Montassar Bezzez, trentenaire, se lance dans la création d’un centre culturel à Hammamet. Un challenge de taille qu’il s’apprête à relever dans une région appauvrie culturellement et malgré la conjoncture économique critique que connaît la Tunisie. Ce lieu émergent est une adresse pour les artistes en herbe et les graines de talents de la région. Actuellement, son jeune fondateur fait de la résistance pour contourner les difficultés, pense la région à travers «Fausse note» et rappelle la nécessité d’y entamer une dynamique culturelle. Rencontre.
Le public ne vous connaît pas assez, pourtant vous avez courageusement ouvert récemment un centre culturel baptisé « Fausse note», dans une ville dépourvue de culture et d’arts. Qui êtes –vous et quelle est l’origine de ce projet ?

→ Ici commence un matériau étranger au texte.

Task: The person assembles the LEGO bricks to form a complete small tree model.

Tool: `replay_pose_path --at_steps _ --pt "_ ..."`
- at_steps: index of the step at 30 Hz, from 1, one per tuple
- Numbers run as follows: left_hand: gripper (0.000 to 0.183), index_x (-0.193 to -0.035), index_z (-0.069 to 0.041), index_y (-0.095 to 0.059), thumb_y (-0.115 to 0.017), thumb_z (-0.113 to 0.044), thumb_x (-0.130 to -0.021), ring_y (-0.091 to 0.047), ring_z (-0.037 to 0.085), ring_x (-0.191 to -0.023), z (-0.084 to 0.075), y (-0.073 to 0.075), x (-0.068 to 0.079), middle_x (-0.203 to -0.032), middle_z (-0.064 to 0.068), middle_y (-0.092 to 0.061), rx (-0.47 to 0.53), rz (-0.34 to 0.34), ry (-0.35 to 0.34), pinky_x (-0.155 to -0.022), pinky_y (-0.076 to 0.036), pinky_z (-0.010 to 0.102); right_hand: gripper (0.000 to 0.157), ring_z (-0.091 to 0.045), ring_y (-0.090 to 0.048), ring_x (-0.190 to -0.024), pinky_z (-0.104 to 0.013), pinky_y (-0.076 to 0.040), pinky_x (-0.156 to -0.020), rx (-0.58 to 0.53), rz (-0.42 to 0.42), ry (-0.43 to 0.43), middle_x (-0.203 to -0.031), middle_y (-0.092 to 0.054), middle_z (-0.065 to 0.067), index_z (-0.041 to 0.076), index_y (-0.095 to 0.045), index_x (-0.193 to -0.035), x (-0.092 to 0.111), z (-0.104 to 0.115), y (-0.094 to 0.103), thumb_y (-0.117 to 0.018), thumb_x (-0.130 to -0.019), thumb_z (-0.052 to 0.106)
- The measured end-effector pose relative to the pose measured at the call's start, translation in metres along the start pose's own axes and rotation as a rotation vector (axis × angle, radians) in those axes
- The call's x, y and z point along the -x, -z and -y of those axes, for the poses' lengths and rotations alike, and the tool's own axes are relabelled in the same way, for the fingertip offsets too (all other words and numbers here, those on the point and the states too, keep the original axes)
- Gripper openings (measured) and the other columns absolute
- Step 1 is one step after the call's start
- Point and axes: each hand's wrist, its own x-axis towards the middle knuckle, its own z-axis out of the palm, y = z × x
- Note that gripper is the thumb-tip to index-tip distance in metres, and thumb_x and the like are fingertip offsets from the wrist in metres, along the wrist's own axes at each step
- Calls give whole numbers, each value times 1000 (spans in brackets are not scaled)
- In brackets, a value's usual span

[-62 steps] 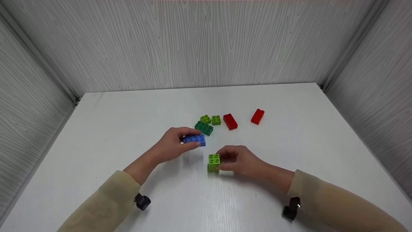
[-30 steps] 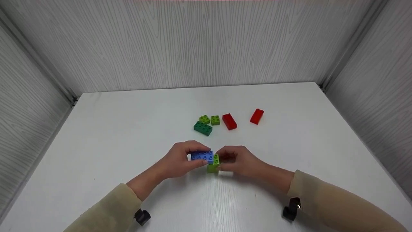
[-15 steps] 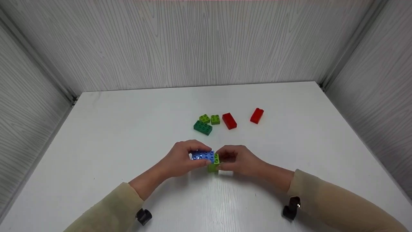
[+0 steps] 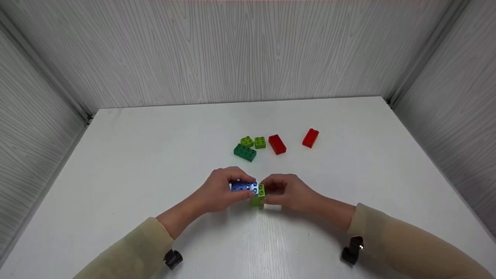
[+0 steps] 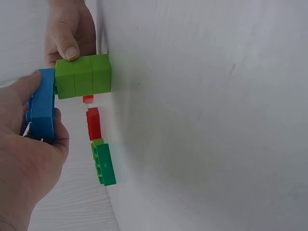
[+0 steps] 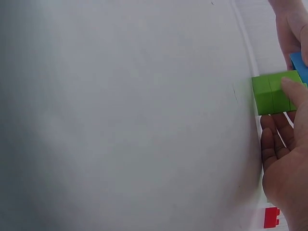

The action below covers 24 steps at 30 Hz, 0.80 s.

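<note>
**Blue brick at top of light green stack, fingers of both hands clamped**

Left hand (image 4: 219,190): fingers and thumb clamped on blue brick (image 5: 42,103). Right hand (image 4: 288,192): fingers and thumb pinching light green stack (image 5: 83,76) on its upper part; three bricks tall, upright. Blue brick sits at the stack's top, overhanging toward the surface's left edge. Bit of green stud shows between them in left wrist view, so probably not fully seated. Stack's foot looks to be on the surface (image 4: 155,147), roughly midway between left and right edges; near edge out of frame.

Handling, judged: hard plastic by the look, so light, stiff, not fragile. Smooth glossy sides may slip a little; studs should give some bite. Best hold on blue brick: its two long sides, close to the stack end, so the overhang doesn't lever it crooked. Best on stack: opposite faces, lower down; a high pinch could let the foot skid.

Farther out, toward the surface's far edge: dark green brick (image 4: 245,152), left small green brick (image 4: 247,142) just beside it, right small green brick (image 4: 260,142), inner red brick (image 4: 277,144), then outer red brick (image 4: 310,138), nearest the right edge.
</note>
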Motion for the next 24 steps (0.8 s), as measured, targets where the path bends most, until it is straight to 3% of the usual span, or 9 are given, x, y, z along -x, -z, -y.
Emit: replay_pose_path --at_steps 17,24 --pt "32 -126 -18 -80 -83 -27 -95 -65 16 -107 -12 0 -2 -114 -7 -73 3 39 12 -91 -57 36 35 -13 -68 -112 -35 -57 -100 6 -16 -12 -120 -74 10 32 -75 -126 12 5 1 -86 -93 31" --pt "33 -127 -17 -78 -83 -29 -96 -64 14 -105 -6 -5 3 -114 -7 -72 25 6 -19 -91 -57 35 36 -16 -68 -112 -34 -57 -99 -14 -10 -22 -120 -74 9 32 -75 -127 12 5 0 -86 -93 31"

Je suis artiste lyrique, étudiant à l’Institut supérieur de musique de Tunis, je prépare mon master, et je suis originaire de la ville de Hammamet. C’est étonnant à dire, je suis de Hammamet, mais je ne connaissais pas Dar Sebastian, ni le Centre culturel méditerranéen de la ville, et qui reste connu dans le monde. Ce n’est qu’en intégrant l’Institut de musique en tant qu’étudiant, que j’ai pu découvrir ce lieu historique.